Franca, due anni dopo essere sta violentata, raccontò il terrore e il dolore provati in quei momenti in un monologo teatrale da lei scritto, Tutta casa, letto e chiesa” e in particolare in una parte intitolata “Lo stupro” (1981). Fu talmente efficace e preciso il suo racconto, che, sentendolo, alcune ragazze svennero in platea. Ecco le parole della celebre attrice e drammaturga: “Tengo con la mano destra la giacca chiusa sui seni scoperti. È quasi scuro. Dove sono? Al parco. Mi sento male… nel senso che mi sento svenire… non solo per il dolore fisico in tutto il corpo, ma per lo schifo… per l’umiliazione… per le mille sputate che ho ricevuto nel cervello… per lo sperma che mi sento uscire.
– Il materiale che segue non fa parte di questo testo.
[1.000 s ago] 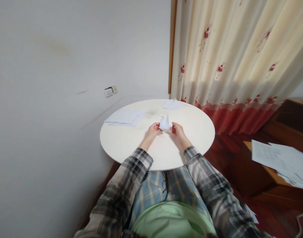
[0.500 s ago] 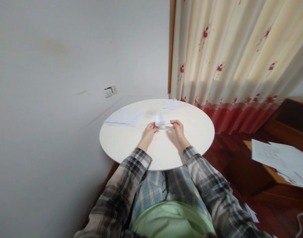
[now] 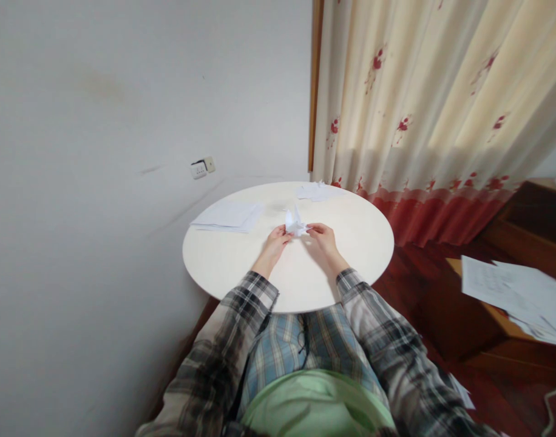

Appoggio la testa a un albero… mi fanno male anche i capelli… me li tiravano per tenermi ferma la testa. Mi passo la mano sulla faccia… è sporca di sangue. Alzo il collo della giacca. Cammino… cammino non so per quanto tempo. Senza accorgermi, mi trovo davanti alla Questura. Appoggiata al muro del palazzo di fronte, la sto a guardare per un bel pezzo. Penso a quello che dovrei affrontare se entrassi ora… Sento le loro domande. Vedo le loro facce… i loro mezzi sorrisi… Penso e ci ripenso… Poi mi decido… Torno a casa… torno a casa… Li denuncerò domani”. Già, perché Franca Rame non ha pensato “soltanto” a quello che fanno – e che le hanno fatto – gli stupratori, ma anche alla propria paura di non essere creduta, di essere giudicata ed umiliata di nuovo dalle forze dell’ordine che avrebbero dovuto offrirle aiuto. La stessa paura che impedisce alle altre donne di denunciare – da qui i numerosi appelli mediatici a farlo –. Paura di squallide domande tipo: “Lei ha goduto? Ha raggiunto l’orgasmo? Se sì, quante volte?”: le stessa le aveva segnate e raccolte nella presentazione del suo monologo. Domande fatte alle vittime da parte di avvocati, poliziotti, medici e delle loro perizie. Inoltre sul suo sito teneva una sorta di triste diario degli stupri compiuti in Italia, ma in un articolo scritto sul Fatto Quotidiano aveva avvertito: “molto probabilmente in qualche parte d’Italia proprio ieri una, dieci, cento donne sono state violentate”.